— WHAT IS EXPECTED —
With the line that contains "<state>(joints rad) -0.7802" as the first line, output exactly every line through the end of the material.
»»
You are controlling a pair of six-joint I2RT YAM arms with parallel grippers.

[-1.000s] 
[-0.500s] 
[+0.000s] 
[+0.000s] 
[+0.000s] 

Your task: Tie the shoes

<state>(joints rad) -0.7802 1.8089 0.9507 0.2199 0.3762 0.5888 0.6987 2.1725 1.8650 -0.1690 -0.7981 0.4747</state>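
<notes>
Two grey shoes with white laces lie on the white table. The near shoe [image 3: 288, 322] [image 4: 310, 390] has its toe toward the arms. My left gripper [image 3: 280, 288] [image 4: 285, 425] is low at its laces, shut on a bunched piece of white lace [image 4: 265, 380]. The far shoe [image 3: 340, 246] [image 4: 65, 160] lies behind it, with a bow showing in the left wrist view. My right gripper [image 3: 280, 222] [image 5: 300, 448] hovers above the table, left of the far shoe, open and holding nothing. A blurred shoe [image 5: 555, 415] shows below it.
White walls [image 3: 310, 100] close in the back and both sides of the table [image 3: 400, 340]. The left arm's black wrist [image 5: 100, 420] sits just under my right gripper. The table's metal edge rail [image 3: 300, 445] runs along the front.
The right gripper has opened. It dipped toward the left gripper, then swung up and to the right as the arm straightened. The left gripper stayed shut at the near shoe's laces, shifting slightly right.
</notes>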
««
— OUTPUT —
<state>(joints rad) -0.7802 1.8089 0.9507 0.2199 0.3762 0.5888 0.6987 2.1725 1.8650 -0.1690 -0.7981 0.4747</state>
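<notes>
Two grey shoes with white laces lie on the white table. The near shoe [image 3: 288, 322] [image 4: 310, 390] has its toe toward the arms. My left gripper [image 3: 280, 288] [image 4: 285, 425] is low at its laces, shut on a bunched piece of white lace [image 4: 265, 380]. The far shoe [image 3: 340, 246] [image 4: 65, 160] lies behind it, with a bow showing in the left wrist view. My right gripper [image 3: 280, 222] [image 5: 300, 448] hovers above the table, left of the far shoe, open and holding nothing. A blurred shoe [image 5: 555, 415] shows below it.
White walls [image 3: 310, 100] close in the back and both sides of the table [image 3: 400, 340]. The left arm's black wrist [image 5: 100, 420] sits just under my right gripper. The table's metal edge rail [image 3: 300, 445] runs along the front.
The right gripper has opened. It dipped toward the left gripper, then swung up and to the right as the arm straightened. The left gripper stayed shut at the near shoe's laces, shifting slightly right.
</notes>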

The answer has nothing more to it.